*** EXERCISE MATERIAL ***

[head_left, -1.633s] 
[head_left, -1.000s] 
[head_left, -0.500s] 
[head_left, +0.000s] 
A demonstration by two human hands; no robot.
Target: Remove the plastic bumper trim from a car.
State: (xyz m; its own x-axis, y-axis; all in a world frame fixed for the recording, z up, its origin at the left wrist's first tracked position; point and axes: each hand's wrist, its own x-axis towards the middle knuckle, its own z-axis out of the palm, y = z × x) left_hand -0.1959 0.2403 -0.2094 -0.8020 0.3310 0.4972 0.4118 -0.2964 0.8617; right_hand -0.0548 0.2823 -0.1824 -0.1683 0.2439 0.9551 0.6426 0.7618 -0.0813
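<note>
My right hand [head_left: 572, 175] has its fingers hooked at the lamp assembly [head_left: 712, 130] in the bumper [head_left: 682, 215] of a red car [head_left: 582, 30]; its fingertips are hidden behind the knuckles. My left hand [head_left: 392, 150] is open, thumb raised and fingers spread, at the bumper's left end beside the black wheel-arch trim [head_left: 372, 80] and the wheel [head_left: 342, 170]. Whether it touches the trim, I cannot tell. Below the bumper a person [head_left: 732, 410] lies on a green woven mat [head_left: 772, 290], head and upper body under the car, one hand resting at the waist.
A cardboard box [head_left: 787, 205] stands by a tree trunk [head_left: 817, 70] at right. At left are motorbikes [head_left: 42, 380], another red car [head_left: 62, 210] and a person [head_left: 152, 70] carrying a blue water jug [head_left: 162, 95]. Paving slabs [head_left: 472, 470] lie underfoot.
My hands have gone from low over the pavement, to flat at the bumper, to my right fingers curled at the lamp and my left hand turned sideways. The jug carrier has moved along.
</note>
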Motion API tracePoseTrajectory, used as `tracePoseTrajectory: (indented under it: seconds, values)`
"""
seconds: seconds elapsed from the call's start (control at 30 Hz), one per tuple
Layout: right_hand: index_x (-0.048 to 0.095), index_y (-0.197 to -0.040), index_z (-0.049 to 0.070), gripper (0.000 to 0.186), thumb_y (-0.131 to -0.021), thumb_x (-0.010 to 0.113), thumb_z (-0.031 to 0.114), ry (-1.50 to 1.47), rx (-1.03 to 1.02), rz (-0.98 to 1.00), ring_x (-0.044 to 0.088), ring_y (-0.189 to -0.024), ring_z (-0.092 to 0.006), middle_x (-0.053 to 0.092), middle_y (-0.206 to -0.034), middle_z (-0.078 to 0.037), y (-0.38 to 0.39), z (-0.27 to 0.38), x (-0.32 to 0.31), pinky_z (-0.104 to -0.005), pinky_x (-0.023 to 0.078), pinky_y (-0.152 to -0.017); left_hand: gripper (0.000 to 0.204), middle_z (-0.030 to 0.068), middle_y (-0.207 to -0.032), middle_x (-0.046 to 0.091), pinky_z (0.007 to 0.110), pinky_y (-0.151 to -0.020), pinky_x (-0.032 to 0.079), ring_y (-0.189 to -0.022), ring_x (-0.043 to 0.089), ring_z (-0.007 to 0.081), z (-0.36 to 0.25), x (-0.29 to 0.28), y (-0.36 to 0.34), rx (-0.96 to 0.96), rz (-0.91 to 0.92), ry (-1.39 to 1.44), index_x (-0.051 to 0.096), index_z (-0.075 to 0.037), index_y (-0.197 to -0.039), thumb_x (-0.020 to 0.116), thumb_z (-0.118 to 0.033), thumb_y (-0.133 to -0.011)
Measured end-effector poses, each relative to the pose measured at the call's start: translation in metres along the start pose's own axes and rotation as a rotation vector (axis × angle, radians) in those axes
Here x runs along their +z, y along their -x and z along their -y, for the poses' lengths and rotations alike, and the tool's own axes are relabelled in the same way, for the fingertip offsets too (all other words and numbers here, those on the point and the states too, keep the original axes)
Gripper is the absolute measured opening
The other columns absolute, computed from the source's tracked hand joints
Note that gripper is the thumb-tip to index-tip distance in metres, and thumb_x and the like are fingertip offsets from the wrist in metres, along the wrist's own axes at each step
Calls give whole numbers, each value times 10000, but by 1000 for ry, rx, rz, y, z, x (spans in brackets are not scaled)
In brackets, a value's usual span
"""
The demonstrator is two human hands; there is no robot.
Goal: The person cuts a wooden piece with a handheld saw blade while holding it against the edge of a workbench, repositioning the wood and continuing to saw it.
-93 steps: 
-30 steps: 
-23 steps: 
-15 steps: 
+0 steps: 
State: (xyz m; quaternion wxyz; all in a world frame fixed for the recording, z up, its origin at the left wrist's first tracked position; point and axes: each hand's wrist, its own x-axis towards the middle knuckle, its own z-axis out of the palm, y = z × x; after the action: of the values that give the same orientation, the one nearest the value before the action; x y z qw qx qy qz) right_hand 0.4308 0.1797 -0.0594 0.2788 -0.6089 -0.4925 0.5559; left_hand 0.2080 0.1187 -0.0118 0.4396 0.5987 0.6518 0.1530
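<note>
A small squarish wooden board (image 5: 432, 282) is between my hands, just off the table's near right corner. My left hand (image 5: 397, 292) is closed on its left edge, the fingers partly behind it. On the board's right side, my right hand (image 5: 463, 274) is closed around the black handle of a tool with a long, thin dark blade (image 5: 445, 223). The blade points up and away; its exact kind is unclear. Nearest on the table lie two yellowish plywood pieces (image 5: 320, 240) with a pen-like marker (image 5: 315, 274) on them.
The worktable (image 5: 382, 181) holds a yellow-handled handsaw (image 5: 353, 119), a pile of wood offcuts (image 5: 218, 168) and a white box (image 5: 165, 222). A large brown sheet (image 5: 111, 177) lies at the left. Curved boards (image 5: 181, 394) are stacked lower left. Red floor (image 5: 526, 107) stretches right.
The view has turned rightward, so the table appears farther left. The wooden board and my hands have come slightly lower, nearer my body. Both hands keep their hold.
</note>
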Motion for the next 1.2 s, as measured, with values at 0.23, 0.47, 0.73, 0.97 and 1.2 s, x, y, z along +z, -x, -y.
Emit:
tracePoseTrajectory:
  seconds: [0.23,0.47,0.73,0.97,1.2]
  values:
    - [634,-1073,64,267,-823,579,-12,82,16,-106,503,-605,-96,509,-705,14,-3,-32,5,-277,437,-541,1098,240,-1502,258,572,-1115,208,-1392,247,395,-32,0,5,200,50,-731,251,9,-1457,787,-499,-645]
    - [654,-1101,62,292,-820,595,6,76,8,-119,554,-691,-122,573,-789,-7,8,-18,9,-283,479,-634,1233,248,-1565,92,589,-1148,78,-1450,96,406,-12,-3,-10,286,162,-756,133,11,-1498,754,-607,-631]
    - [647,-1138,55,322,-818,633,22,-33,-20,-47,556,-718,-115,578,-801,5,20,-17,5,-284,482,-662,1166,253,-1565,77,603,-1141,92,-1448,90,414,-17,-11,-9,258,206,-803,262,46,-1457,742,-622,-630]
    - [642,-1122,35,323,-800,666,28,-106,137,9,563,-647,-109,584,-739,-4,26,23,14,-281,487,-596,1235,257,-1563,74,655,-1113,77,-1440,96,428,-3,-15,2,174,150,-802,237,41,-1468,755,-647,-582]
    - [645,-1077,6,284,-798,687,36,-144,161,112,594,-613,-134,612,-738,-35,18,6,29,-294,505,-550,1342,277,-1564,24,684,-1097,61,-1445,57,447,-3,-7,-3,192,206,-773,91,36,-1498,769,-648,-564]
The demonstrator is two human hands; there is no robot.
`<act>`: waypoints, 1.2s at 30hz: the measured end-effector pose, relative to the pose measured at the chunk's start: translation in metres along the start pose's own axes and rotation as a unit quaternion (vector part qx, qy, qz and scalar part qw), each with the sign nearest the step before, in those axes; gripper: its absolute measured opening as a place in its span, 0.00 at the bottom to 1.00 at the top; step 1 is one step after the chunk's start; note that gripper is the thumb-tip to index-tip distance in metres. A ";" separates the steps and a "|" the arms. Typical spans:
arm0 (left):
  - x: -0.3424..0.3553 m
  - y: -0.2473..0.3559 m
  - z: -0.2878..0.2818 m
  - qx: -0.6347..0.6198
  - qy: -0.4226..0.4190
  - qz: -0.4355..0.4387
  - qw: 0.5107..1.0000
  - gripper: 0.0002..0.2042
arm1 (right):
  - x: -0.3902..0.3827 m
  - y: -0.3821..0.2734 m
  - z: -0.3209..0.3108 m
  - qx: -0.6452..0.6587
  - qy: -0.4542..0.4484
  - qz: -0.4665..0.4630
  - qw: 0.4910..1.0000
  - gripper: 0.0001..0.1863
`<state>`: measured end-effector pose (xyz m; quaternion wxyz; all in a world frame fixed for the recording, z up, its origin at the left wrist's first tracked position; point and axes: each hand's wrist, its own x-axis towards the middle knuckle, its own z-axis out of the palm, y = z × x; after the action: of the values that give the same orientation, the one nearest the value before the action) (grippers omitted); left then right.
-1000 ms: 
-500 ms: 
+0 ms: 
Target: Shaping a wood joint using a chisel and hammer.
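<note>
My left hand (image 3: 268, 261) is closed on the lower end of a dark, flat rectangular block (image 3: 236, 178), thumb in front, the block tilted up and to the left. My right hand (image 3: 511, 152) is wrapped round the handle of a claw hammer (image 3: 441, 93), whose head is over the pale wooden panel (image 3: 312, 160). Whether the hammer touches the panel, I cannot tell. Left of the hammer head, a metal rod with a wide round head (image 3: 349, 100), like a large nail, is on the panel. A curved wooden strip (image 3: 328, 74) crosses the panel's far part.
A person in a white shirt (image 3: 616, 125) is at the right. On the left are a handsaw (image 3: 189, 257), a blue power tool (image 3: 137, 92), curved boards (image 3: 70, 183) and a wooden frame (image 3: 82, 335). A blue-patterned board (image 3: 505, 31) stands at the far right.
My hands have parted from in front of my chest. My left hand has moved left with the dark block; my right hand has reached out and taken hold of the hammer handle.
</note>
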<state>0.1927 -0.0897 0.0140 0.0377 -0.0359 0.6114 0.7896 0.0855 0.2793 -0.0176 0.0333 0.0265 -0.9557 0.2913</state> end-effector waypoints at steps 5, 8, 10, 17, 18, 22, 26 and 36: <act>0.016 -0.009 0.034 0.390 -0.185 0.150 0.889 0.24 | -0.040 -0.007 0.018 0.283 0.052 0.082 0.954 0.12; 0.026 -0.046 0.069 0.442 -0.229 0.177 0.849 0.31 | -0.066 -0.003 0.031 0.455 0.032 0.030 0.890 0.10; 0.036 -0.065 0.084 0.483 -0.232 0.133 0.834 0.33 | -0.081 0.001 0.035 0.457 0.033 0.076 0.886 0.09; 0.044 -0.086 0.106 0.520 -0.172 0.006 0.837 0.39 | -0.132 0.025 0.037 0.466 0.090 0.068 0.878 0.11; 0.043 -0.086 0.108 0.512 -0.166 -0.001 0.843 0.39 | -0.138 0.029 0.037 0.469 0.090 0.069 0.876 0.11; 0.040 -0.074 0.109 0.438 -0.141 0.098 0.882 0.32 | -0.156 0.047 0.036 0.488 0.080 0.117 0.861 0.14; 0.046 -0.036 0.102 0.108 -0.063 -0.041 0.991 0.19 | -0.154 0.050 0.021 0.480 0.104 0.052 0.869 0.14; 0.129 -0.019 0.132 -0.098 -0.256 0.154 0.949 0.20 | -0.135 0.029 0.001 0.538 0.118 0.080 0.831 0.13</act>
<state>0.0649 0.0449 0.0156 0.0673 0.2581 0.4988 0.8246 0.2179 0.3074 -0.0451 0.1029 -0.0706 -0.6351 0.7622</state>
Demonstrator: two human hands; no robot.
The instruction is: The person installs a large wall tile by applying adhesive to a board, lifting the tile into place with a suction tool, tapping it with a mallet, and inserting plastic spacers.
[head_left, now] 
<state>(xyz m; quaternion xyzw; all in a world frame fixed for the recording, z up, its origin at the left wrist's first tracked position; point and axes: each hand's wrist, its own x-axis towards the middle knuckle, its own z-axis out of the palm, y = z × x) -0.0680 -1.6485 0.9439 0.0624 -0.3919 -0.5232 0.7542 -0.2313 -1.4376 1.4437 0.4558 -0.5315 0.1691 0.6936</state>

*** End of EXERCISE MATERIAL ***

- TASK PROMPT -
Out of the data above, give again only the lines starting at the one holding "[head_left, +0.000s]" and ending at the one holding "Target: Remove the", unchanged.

- WRITTEN REPLY -
[head_left, +0.000s] 
A demonstration by two human hands; no robot.
Target: Remove the plastic bumper trim from a car.

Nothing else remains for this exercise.